On Feb 3, 2012, at 4:22 PM, bergman@merctech.com wrote:

> In the message dated: Fri, 03 Feb 2012 15:26:53 EST,
> The pithy ruminations from JP Vossen on 
> <Re: [PLUG] Quick& dirty IP blocking> were:
> => > Date: Fri, 3 Feb 2012 09:09:35 -0500
> => > From: "Paul W. Roach III"<paul@isaroach.com>
> => >

[SNIP!]

> => 
> => 
> => > The iptables equivalent would be:
> => >
> => > iptables -A INPUT -s 192.168.192.0/24 -j DROP
> 
> Careful there! That command will append the rule to the end of the iptables
> INPUT chain. Rules are processed in order. If there's an earlier rule
> in that chain that would allow the evil packets, then they will not be
> blocked by the later rule.

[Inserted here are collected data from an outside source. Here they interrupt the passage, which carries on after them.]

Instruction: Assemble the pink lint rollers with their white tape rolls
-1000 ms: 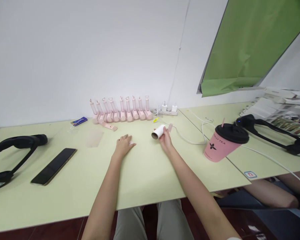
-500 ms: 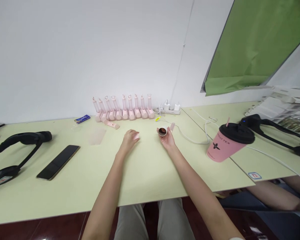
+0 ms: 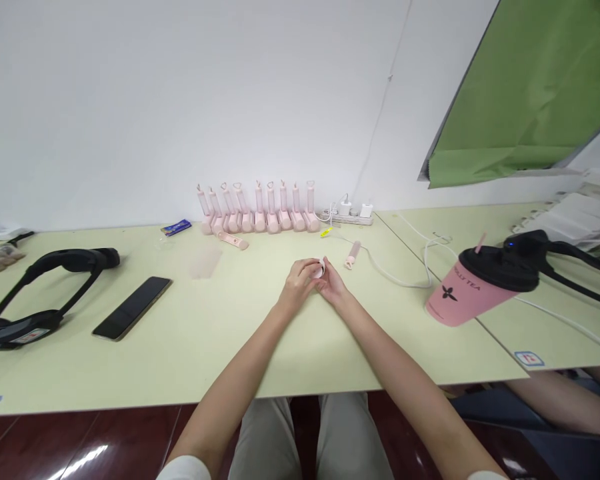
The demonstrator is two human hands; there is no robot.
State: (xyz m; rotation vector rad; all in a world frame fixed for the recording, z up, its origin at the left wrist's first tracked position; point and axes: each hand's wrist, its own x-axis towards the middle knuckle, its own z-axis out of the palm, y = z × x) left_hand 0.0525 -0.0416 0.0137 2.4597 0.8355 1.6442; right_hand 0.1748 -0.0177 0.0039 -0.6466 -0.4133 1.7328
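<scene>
My left hand and my right hand meet over the middle of the table. Between them is a small hollow round pale piece, its dark inside partly showing. The right fingers wrap its right side. My left fingers are closed against its left side; the small pale pink piece they held is now hidden. To the right of my hands lies a pink tube with a loop end. Several pink bottle-like units with clear tubes and loops stand in a row by the wall. A flat pink strip lies before them.
A phone and a black headset lie to the left. A pink drink cup leans at the right near another black headset. A power strip with white cables sits at the back. Another person's arm shows lower right.
My left hand has moved right and met my right hand at the round piece. That piece has turned, showing less of its inside. The view has shifted slightly.
</scene>
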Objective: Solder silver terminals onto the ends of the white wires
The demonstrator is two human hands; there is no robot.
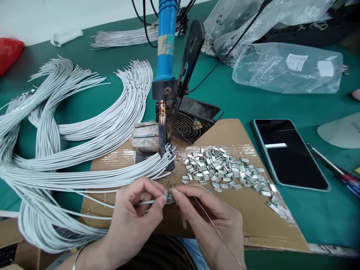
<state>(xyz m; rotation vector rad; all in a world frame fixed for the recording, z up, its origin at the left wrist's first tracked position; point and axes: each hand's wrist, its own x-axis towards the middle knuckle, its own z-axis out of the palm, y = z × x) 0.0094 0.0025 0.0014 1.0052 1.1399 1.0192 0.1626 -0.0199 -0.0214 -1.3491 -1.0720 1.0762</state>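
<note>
Btwn both fingertips, tiny part (pixel 169 198) mostly hidden, wire (pixel 146 203) attached.

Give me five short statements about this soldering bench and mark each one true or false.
1. Both hands, left hand and right hand, pinch a small part at a white wire end. True.
2. The metal clips lie in a plastic tray. False: they lie loose on the cardboard sheet.
3. The phone screen is dark. True.
4. The soldering iron has a red handle. False: it is blue.
5. The white wire bundles lie left of the iron. True.
</note>
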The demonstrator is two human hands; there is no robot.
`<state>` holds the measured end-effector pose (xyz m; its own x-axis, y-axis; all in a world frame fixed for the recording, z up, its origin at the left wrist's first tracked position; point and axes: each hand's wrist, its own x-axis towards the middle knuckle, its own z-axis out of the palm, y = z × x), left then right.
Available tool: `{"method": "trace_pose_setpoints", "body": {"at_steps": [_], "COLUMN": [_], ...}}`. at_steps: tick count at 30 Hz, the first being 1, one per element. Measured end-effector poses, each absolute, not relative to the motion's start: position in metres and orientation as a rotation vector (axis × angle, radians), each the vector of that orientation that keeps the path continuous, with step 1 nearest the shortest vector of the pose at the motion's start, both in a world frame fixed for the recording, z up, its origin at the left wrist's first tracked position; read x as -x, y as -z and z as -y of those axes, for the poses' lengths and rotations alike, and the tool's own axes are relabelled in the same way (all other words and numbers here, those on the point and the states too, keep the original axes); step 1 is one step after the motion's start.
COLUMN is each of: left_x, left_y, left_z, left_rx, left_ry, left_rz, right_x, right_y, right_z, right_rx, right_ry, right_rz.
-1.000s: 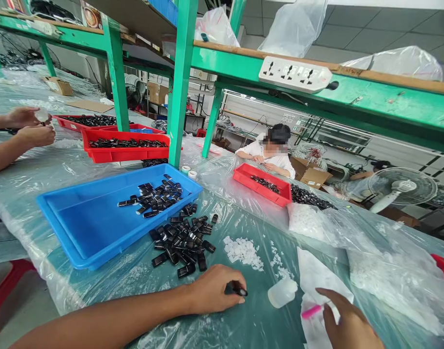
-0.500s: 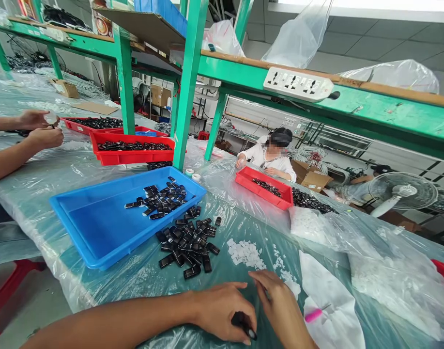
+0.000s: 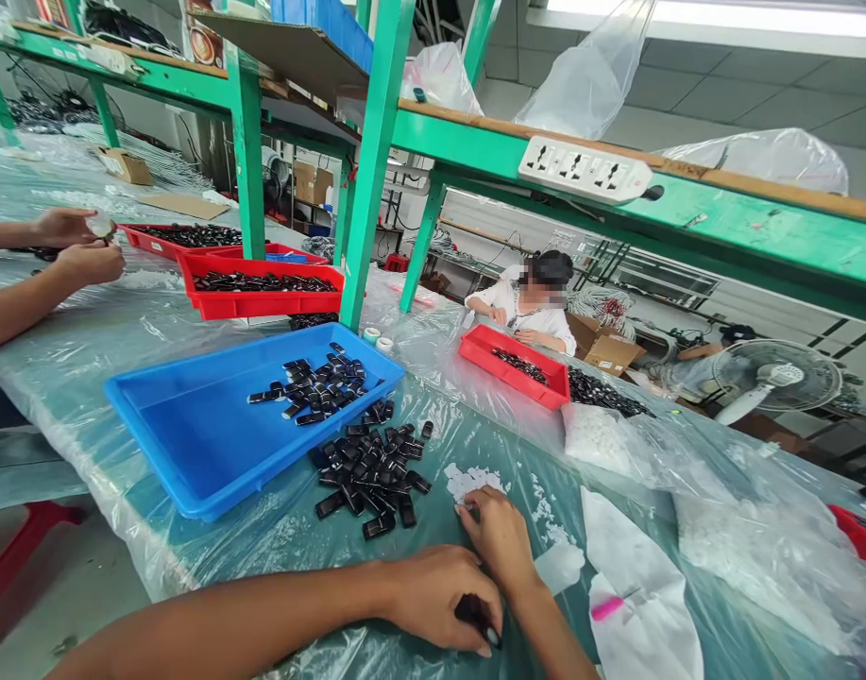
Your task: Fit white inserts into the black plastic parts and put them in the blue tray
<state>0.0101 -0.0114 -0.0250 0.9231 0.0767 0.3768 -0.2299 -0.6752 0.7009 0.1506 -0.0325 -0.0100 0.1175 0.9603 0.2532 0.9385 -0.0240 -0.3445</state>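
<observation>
- Left hand [image 3: 433,595] pinches a black piece [image 3: 470,611] low over the desk [image 3: 255,552], pale end outward, presumably keeping that end reachable.
- Right hand [image 3: 501,540] bunches its fingertips at white bits [image 3: 464,480], twelve o'clock from the left; whether it grips one, I cannot tell.
- Black pile [image 3: 368,467], eleven o'clock, likely sits there for short reach.
- Held piece looks smooth.
</observation>
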Motion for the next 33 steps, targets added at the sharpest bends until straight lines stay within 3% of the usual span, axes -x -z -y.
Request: {"method": "trace_pose_setpoints", "body": {"at_steps": [13,22,33], "left_x": [-0.008,-0.014,-0.012], "left_y": [0.028,0.02,0.015], "left_z": [0.008,0.005,0.006], "left_rx": [-2.055,-1.583,-1.612], "left_ry": [-0.468,-0.539,-0.529], "left_rz": [-0.234,-0.249,-0.23], "right_x": [-0.163,-0.154,-0.142], "right_y": [0.007,0.015,0.013], "right_z": [0.06,0.105,0.107], "right_rx": [1.635,1.595,1.586], "right_ry": [-0.453,-0.434,-0.397], "right_rz": [1.32,0.92,0.891]}}
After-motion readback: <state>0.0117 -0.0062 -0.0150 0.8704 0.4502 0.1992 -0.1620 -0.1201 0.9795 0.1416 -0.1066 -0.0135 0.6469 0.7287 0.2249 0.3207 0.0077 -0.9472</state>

For example, consider:
> 
> 	iptables -A INPUT -m state --state NEW -m tcp -p tcp --dport 22 -j ACCEPT
> 	iptables -A INPUT -s 192.168.192.0/24 -j DROP
> 
> With those two rules, traffic from all hosts in 192.168.192.0/24 to port
> 139 will be dropped, but the SSH attack will still be delivered.

Fix that by doing

    iptables -I INPUT -s 192.168.192.0/24 -j DROP

which will insert the rule at the start of the INPUT chain instead of the end.